TASK STATEMENT:
Please return the lines of the data below, word for word, from the first line through the line containing "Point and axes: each".

EXERCISE DATA:
· · · ·
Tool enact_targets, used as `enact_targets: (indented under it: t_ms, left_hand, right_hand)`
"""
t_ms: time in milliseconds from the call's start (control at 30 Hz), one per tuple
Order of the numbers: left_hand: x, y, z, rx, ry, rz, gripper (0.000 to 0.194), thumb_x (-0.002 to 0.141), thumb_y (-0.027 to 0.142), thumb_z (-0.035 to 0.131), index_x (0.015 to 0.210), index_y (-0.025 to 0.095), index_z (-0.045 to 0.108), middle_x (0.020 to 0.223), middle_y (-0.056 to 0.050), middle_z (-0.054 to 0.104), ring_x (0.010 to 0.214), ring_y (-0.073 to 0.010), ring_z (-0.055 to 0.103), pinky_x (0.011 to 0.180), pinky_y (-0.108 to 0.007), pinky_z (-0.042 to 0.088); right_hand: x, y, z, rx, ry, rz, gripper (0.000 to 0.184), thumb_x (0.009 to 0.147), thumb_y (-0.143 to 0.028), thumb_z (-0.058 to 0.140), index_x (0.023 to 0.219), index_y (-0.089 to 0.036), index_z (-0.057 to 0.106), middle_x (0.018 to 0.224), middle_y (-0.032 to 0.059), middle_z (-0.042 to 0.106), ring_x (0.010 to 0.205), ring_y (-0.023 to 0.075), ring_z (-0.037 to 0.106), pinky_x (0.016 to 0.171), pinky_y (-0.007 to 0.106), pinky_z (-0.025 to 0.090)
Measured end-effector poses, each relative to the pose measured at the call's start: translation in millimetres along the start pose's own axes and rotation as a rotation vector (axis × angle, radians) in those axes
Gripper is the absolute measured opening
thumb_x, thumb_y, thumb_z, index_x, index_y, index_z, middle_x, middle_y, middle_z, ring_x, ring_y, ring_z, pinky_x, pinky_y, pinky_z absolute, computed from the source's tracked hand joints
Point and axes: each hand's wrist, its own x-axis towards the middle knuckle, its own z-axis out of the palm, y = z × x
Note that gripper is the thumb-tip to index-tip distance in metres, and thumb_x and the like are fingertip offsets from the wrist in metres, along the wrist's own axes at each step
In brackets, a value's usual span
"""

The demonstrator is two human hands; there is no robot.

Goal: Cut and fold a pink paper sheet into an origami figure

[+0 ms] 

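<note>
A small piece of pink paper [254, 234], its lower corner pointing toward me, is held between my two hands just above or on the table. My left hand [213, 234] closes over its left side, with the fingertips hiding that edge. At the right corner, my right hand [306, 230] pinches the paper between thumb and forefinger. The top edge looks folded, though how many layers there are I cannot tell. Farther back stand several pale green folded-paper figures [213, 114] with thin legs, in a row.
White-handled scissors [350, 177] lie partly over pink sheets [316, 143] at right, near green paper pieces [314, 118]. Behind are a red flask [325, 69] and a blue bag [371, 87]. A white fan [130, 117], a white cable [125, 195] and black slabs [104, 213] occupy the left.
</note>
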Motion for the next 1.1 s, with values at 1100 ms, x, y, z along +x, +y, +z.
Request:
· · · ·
ANSWER TO THE EXERCISE:
Tool enact_targets, used as `enact_targets: (indented under it: t_ms, left_hand, right_hand)`
"""
t_ms: time in milliseconds from the call's start (control at 30 Hz), one per tuple
Order of the numbers: left_hand: x, y, z, rx, ry, rz, gripper (0.000 to 0.194), thumb_x (-0.002 to 0.141), thumb_y (-0.027 to 0.142), thumb_z (-0.035 to 0.131), index_x (0.015 to 0.210), index_y (-0.025 to 0.095), index_z (-0.045 to 0.108), middle_x (0.020 to 0.223), middle_y (-0.056 to 0.050), middle_z (-0.054 to 0.104), ring_x (0.010 to 0.214), ring_y (-0.073 to 0.010), ring_z (-0.055 to 0.103), pinky_x (0.011 to 0.180), pinky_y (-0.108 to 0.007), pinky_z (-0.042 to 0.088); right_hand: x, y, z, rx, ry, rz, gripper (0.000 to 0.184), thumb_x (0.009 to 0.147), thumb_y (-0.143 to 0.028), thumb_z (-0.058 to 0.140), index_x (0.023 to 0.219), index_y (-0.089 to 0.036), index_z (-0.057 to 0.106), middle_x (0.018 to 0.224), middle_y (-0.032 to 0.059), middle_z (-0.042 to 0.106), ring_x (0.010 to 0.205), ring_y (-0.023 to 0.075), ring_z (-0.037 to 0.106), pinky_x (0.016 to 0.171), pinky_y (-0.007 to 0.106), pinky_z (-0.025 to 0.090)
Measured end-effector poses, each relative to the pose measured at the call's start: translation in millimetres along the start pose's own axes and rotation as a rotation vector (axis × angle, radians) in those axes
Gripper is the absolute measured opening
thumb_x, thumb_y, thumb_z, index_x, index_y, index_z, middle_x, middle_y, middle_z, ring_x, ring_y, ring_z, pinky_x, pinky_y, pinky_z absolute, computed from the source's tracked hand joints
Point and axes: each hand's wrist, its own x-axis towards the middle knuckle, its own z-axis out of the palm, y = z × x

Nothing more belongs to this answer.